Closer to downtown, deli owner Sarkis David pointed to the numerous fissures in the busy road outside his business at the intersection of Broadway and Knapp streets.

“They did some resurfacing out here a few years ago, but you can see that whoever did it didn't do a good job,” said Mr. David, who co-owns the Original Sub Shop & Deli with his wife.

Yet Mr. David said he has followed the discussion over the use of revenue from the city's income tax and agreed with the proposed money-shift if it helps keep police officers on the street.

“The safety of the city is much more important” than road repairs, he said. “I'd rather have a flat tire or something than be shot.”

The city's income tax nets approximately $90 million a year, of which $30 million goes to the capital improvement fund — $15 million from the 0.75 percent temporary income tax and $15 million from the city's permanent 1.5 percent income tax.

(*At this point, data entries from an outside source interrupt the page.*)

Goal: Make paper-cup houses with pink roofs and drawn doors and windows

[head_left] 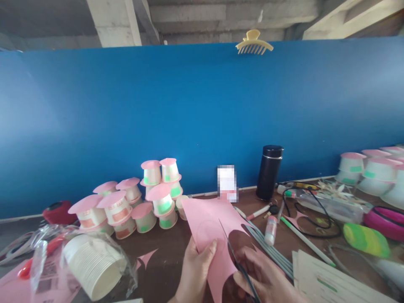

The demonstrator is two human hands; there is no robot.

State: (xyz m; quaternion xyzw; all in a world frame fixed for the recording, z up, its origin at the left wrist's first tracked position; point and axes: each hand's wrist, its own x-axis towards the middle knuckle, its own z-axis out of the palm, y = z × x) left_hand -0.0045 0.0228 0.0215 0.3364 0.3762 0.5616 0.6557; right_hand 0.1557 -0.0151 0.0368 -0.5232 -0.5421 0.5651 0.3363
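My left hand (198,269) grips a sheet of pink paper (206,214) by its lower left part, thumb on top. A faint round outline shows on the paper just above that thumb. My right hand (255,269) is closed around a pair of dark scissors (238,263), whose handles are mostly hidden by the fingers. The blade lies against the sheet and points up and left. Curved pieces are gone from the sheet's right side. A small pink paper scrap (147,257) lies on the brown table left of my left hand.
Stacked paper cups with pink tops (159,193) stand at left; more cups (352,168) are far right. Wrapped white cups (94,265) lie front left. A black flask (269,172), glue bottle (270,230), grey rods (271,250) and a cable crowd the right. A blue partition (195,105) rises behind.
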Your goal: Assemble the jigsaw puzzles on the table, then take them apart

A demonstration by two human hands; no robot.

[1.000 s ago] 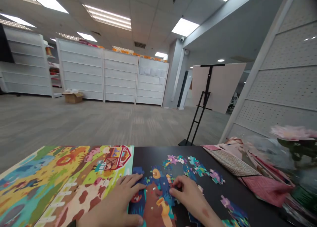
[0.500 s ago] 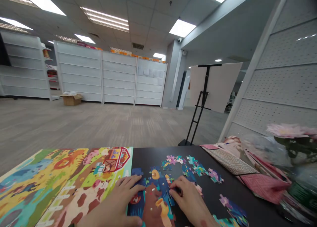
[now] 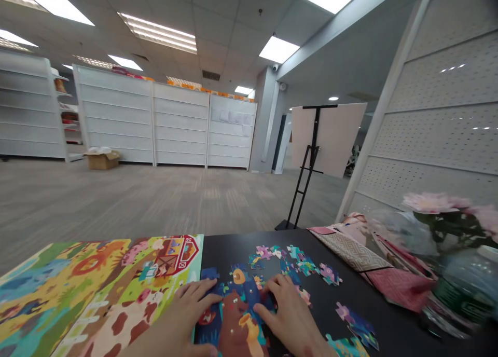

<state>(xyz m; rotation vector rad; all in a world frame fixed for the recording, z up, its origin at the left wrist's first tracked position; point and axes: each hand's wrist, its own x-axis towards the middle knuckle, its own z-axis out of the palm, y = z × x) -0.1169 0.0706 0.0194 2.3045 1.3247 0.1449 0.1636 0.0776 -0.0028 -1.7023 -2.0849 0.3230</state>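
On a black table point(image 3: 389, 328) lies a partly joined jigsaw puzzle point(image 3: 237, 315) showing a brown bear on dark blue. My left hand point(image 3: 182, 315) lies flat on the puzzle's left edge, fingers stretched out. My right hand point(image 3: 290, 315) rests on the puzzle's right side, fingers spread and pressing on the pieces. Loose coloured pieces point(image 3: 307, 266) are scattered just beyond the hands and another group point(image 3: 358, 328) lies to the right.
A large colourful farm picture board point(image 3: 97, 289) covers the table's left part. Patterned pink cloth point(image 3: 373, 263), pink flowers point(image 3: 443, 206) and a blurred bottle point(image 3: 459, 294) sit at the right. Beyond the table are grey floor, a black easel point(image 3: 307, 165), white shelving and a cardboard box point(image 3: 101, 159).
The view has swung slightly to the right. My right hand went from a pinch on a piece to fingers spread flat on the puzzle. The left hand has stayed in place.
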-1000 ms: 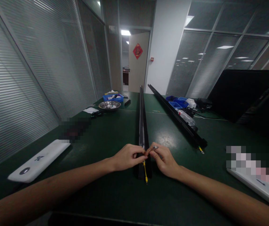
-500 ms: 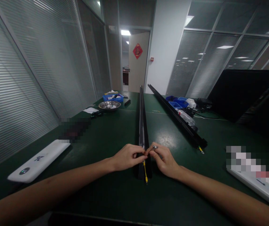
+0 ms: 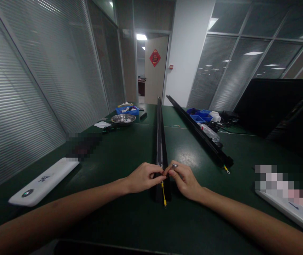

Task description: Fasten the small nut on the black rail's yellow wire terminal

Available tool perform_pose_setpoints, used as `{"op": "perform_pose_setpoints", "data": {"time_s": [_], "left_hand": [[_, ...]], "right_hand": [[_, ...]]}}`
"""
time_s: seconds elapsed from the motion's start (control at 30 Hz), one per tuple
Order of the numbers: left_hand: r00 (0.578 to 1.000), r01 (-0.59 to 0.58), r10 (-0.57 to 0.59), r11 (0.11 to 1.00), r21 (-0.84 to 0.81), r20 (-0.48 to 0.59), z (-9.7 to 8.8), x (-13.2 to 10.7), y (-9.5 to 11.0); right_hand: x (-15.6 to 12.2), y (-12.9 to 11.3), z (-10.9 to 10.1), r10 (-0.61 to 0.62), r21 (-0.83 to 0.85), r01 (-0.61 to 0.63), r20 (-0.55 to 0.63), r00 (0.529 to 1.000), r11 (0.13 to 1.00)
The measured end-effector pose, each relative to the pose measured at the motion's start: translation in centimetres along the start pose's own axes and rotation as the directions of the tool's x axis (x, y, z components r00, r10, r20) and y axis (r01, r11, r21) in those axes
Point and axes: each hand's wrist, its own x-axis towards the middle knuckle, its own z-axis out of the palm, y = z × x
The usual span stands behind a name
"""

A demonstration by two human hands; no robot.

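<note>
Your left hand (image 3: 144, 177) and right hand (image 3: 184, 180) meet at the near end of a long black rail (image 3: 159, 136), which runs away from you down the middle of the green table (image 3: 126, 152). Both hands have fingers curled and fingertips drawn together above the rail; the fingertips hide whatever lies between them, so I cannot tell whether you grip a part. Just below them a yellow lead (image 3: 164, 196) points toward you. A ring (image 3: 175, 165) sits on a finger of your right hand.

To the far left, a shiny metal bowl (image 3: 123, 123) holds small pale bits, too small to identify. Behind it, a blue basket (image 3: 130, 112) holds a jumble of white and dark items. Past the second black rail (image 3: 198, 128), on your right, blue bins (image 3: 197, 119) stand grouped; their contents are unclear. A clear plastic bottle (image 3: 210, 133) lies near them.

The white slab (image 3: 57, 175) on your left bears a dark mark resembling "26", though its slant leaves that uncertain, plus a round dark window. The white slab (image 3: 279, 202) on your right shows one dark stroke, perhaps a "1". On the door (image 3: 155, 85), a red diamond (image 3: 155, 57) carries a dark character too blurred to read.
</note>
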Motion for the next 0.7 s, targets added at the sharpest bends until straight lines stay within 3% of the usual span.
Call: {"op": "perform_pose_setpoints", "data": {"time_s": [0.7], "left_hand": [[1.000,-0.012,0.013,1.000,0.028,-0.006,0.15,-0.05,-0.18]], "right_hand": [[-0.03,0.21,0.04,-0.001,0.019,0.001,-0.005,1.000,1.000]]}}
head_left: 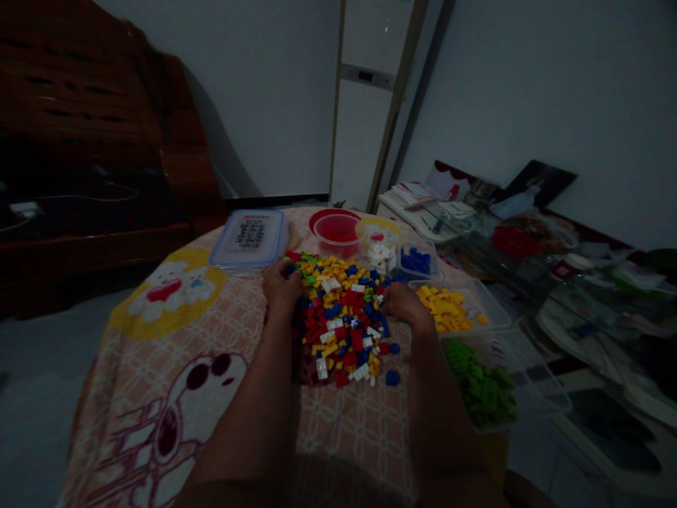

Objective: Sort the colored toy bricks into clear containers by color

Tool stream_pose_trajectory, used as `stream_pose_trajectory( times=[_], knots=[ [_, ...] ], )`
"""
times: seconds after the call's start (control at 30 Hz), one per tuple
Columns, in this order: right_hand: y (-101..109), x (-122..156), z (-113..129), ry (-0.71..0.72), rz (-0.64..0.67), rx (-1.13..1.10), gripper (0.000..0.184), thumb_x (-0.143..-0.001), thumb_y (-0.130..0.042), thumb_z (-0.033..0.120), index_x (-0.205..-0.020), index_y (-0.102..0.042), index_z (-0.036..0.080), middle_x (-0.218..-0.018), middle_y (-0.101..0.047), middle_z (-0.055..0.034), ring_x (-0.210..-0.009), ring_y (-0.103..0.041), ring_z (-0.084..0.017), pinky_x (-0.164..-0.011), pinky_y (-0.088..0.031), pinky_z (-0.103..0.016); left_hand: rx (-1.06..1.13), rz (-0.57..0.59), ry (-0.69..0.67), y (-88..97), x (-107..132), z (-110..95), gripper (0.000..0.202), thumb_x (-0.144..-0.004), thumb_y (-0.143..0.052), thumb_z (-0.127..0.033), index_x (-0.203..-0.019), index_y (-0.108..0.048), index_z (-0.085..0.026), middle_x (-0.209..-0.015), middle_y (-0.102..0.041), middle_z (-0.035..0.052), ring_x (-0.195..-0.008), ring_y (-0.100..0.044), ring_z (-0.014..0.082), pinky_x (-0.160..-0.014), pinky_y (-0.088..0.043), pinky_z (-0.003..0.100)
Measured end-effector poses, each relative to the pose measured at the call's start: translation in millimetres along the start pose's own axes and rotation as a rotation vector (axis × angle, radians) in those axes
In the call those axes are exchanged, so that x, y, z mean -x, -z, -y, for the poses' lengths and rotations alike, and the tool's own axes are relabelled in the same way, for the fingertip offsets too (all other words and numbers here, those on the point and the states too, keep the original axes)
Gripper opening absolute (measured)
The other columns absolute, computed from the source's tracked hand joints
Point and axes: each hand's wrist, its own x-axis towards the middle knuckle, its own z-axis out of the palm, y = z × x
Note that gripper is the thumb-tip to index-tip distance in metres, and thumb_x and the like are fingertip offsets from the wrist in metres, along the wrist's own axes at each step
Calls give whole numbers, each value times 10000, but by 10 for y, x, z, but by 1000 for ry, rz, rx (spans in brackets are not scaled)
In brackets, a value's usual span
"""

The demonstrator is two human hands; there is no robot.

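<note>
A heap of mixed red, yellow, blue, green and white toy bricks [343, 317] lies in the middle of a cartoon-printed cloth [174, 367]. My left hand [280, 286] rests at the heap's far left edge, fingers curled down round a dark brick I cannot make out clearly. At the heap's right side my right hand [402, 303] has its fingers bent into the bricks; whether anything is pinched in them stays hidden.
Clear tubs stand to the right: yellow bricks [449, 307], green bricks [484, 388], blue bricks [417, 259], white bricks [381, 250]. A red bowl [338, 233] and a lidded box [251, 238] sit behind the heap. Cluttered papers and dishes [529, 240] lie at far right.
</note>
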Motion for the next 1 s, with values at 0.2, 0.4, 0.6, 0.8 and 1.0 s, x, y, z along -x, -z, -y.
stream_pose_trajectory(
  times=[0.2,0.4,0.6,0.8,1.0],
  knots=[
    [11,0,-84,-32,-49,-209,102,-736,-627,109,-733,-729,108,-645,-715,-85,-613,-672,-155,-619,-470,-215,-14,8,1,5,-9,-6,344,-745,-646,-247,-1068,-743,-182,-972,-695,63,-919,-622,225,-934,-501,371],
    [-7,-82,-199,-153,-256,-544,149,-720,-590,113,-813,-707,112,-583,-674,-39,-520,-650,-150,-536,-486,-214,-18,-4,-15,0,-15,-3,320,-734,-657,-241,-1039,-742,-193,-968,-690,50,-938,-620,216,-946,-493,352],
    [-7,-219,-255,-247,-786,-926,326,-739,-541,188,-1009,-697,95,-758,-714,-67,-657,-702,-189,-551,-563,-254,-27,4,-8,-22,-27,28,328,-737,-651,-236,-1048,-742,-186,-949,-690,47,-909,-619,213,-904,-503,342],
    [49,-236,-337,-277,-992,-1063,448,-733,-549,172,-1151,-660,57,-1044,-726,-156,-864,-715,-204,-694,-601,-277,-18,3,-16,-27,-36,54,337,-738,-644,-248,-1056,-742,-196,-938,-689,45,-896,-609,214,-897,-501,350],
    [50,-122,-212,-191,-550,-866,236,-767,-576,198,-926,-720,100,-701,-685,-41,-575,-659,-157,-506,-523,-223,-19,8,-18,-25,-36,46,343,-739,-646,-246,-1063,-744,-191,-935,-691,49,-899,-613,215,-916,-500,355]
  ],
)
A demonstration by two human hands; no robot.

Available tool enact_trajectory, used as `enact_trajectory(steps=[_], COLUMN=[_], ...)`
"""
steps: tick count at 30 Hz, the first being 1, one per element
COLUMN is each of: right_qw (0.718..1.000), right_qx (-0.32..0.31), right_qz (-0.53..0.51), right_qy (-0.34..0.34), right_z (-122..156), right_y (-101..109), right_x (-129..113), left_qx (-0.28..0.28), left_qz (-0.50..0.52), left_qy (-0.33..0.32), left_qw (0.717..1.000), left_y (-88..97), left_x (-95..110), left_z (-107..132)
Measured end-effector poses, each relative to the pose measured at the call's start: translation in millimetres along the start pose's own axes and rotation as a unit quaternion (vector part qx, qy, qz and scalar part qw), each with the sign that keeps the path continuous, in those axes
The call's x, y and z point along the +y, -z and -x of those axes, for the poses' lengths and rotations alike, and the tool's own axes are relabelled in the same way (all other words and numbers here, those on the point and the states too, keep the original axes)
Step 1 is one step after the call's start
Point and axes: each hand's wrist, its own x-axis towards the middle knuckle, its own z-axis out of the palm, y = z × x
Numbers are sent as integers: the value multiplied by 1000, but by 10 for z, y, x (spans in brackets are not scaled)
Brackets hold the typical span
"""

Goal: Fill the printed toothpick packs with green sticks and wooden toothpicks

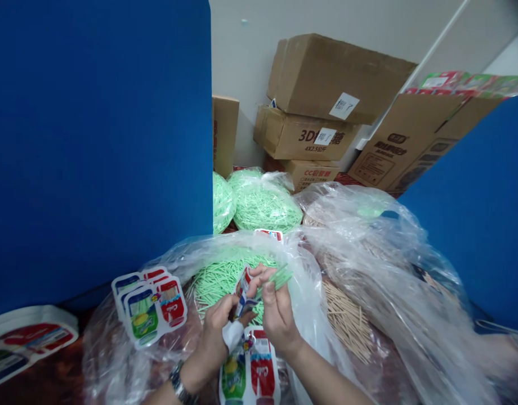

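Observation:
My left hand (219, 323), with a white wrap on a finger and a watch at the wrist, is closed on a printed pouch (242, 289) tilted up on edge. In my right hand (278, 315) is a small bundle of thin green sticks (281, 275), pinched between thumb and fingers beside the pouch. Beneath both hands lies an open clear plastic bag (309, 281) with a heap of green sticks (219, 275). A flat Sprite-and-Cola printed pouch (263, 368) lies below my hands. Several similar filled pouches (155, 309) are stacked to the left.
Brown sticks (347, 320) lie in another plastic bag (394, 264) on the right. Behind stand a tied bag of green sticks (265, 205) and stacked cardboard boxes (326, 73). Blue panels (98, 140) flank both sides. Blank-edged pouches (31, 343) are piled at far left.

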Motion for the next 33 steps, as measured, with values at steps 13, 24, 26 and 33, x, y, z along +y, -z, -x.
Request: enact_trajectory(steps=[13, 24, 26, 33], right_qw=[986, 998, 998, 998], right_qx=[75, 44, 48, 29], right_qz=[-95, 36, 26, 44], right_qy=[-117, -33, -42, -19], right_z=[50, 84, 82, 123], right_y=[-94, -52, -55, -72], right_x=[78, 62, 67, 95], left_qx=[37, 60, 52, 70], left_qz=[-75, -80, -84, -77], left_qy=[-94, -116, -113, -118], left_qw=[992, 988, 989, 988], left_y=[-5, -21, -26, -45], left_x=[-24, -50, -47, -92], left_z=[34, 18, 24, 30])
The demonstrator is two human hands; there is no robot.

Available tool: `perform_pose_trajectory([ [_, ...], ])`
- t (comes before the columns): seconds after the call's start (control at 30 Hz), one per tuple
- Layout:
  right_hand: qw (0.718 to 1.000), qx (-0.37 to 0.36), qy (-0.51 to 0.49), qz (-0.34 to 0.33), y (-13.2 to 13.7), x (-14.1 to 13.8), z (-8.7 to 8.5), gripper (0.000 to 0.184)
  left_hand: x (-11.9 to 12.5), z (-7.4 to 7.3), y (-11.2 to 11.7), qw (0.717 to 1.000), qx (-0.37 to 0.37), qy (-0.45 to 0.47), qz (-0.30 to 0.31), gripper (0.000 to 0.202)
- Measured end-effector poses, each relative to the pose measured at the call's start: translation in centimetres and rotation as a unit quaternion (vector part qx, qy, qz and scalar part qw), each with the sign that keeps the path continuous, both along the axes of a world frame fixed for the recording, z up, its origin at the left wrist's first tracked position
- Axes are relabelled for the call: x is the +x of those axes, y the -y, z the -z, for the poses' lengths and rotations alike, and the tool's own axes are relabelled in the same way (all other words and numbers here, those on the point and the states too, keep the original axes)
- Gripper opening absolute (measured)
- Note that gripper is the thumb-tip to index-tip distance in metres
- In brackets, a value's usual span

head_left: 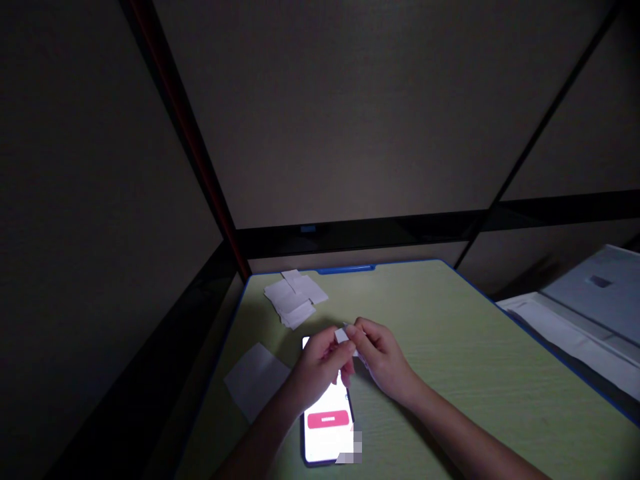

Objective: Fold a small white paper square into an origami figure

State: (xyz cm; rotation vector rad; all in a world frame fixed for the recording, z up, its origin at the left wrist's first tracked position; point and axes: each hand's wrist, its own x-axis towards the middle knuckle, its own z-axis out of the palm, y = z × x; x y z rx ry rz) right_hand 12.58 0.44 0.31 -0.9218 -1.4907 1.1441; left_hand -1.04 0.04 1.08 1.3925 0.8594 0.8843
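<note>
Between my two hands is a small piece of white paper (343, 335), pinched by the fingers of both. My left hand (323, 360) is closed on its left side, above a lit smartphone (327, 441) lying on the table. My right hand (383, 353) grips the paper from the right, thumb on top. Much of the paper is hidden by the fingers. A pile of white paper pieces (293, 300) lies beyond my left hand. Partly behind my left forearm rests a larger white sheet (255, 377).
The light wood-look table (480, 347) has a blue edge, with a blue handle-like strip (347, 269) at the far side. Dark wall panels (350, 120) stand behind it. To the right, beyond the edge, are a white open box (575, 333) and a grey flat panel (600, 287).
</note>
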Motion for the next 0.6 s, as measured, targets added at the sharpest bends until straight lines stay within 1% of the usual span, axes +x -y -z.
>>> perform_pose_trajectory([
  [0.07,1.000,-0.010,-0.018,-0.019,0.05,-0.08,-0.12,0.035,-0.02,0.15,0.08,1.000,-0.009,0.011,-0.003,0.025],
  [0.1,1.000,-0.012,-0.024,-0.017,0.05,-0.11,-0.15,0.036,-0.02,0.24,0.13,1.000,-0.014,0.018,-0.006,0.025],
  [0.17,1.000,-0.009,-0.029,0.002,-0.01,-0.12,-0.11,0.037,0.01,0.34,0.22,0.999,-0.016,0.028,-0.008,0.026],
  [0.3,0.999,-0.011,-0.037,0.035,-0.19,-0.04,0.23,0.039,0.09,0.14,0.26,1.000,-0.002,0.017,-0.014,0.022],
  [0.47,0.998,-0.011,-0.021,0.059,-0.17,-0.05,0.35,0.039,0.29,-0.32,0.21,0.999,-0.001,0.007,-0.033,0.021],
  [0.6,0.998,-0.015,-0.018,0.062,-0.08,-0.13,0.35,0.039,0.37,-0.25,0.17,0.999,-0.004,-0.004,-0.045,0.020],
])
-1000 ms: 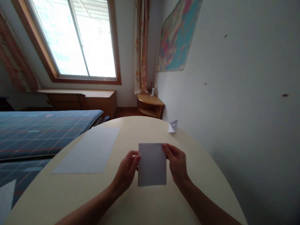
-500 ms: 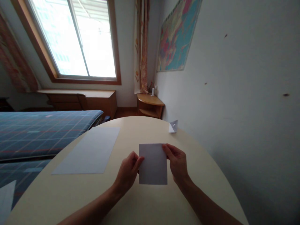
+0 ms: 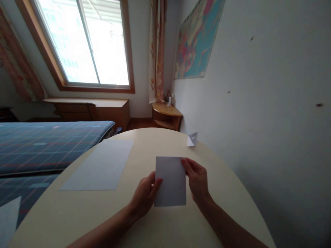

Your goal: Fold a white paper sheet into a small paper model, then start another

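Observation:
A small white rectangular sheet of paper [image 3: 171, 182] is held up over the round cream table [image 3: 144, 220]. My left hand [image 3: 146, 193] pinches its left edge, the thumb lying on the near face and the fingers behind. At the upper right corner, my right hand [image 3: 198, 177] grips the paper between thumb and fingers. The fingertips behind the sheet are hidden. Beyond my right hand, a small folded white paper piece [image 3: 192, 139] stands near the table's far edge. To the left lies a large flat white sheet [image 3: 99, 167].
Another white sheet [image 3: 10, 218] shows at the lower left edge. A bed with a blue plaid mattress [image 3: 51, 144] borders the table's left side. The white wall [image 3: 263, 120] rises on the right. A corner shelf [image 3: 167, 110] stands behind the table.
The left thumb sits a little lower on the paper and reaches further over it. The paper has tilted slightly, its bottom edge now lower. The whole view has shifted a little.

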A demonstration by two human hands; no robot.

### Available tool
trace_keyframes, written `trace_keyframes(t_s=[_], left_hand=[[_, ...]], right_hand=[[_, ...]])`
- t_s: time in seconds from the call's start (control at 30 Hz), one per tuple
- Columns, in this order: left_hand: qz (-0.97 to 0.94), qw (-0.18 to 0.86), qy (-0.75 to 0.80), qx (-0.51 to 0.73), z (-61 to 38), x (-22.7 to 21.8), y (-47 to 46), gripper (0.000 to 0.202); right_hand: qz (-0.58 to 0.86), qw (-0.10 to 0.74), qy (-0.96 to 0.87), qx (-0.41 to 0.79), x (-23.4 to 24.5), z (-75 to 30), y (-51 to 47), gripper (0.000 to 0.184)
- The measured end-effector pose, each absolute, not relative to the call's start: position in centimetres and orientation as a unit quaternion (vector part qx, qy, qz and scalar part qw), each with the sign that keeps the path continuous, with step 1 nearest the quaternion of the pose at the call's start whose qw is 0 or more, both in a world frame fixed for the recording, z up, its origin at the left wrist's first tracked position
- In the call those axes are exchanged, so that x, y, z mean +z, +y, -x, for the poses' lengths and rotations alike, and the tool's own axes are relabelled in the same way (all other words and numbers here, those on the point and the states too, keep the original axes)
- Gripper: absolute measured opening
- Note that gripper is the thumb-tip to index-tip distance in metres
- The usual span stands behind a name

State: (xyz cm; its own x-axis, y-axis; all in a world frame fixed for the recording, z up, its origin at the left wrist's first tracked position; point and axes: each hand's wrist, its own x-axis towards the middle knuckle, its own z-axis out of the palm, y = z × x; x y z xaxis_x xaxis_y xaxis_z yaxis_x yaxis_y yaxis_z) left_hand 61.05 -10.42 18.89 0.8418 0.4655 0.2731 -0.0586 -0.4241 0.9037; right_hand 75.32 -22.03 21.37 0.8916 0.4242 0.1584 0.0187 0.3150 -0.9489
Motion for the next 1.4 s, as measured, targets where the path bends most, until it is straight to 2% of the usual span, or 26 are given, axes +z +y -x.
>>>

The 0.75 percent portion of the income tax, first approved in 1982 as a temporary measure, has been renewed by voters every four years.

Revenue from that income tax is required to be divided into thirds: one-third to capital improvements, one-third to police and fire, and one-third to the general fund.

The measure that goes before voters in May calls for loosening those portion restrictions.

The details of the plan are different from those of Issue 1, which voters rejected last September and that would have taken nearly $4 million from last year's capital improvement plan budget via the 0.75 percent income tax and designated that money specifically for police and fire services.

Don Czerniak, president of Local 7 of the American Federation of State, County, and Municipal Employees, said his union opposed Issue 1 but will not oppose this newest income tax proposal, in large part because it's not permanent.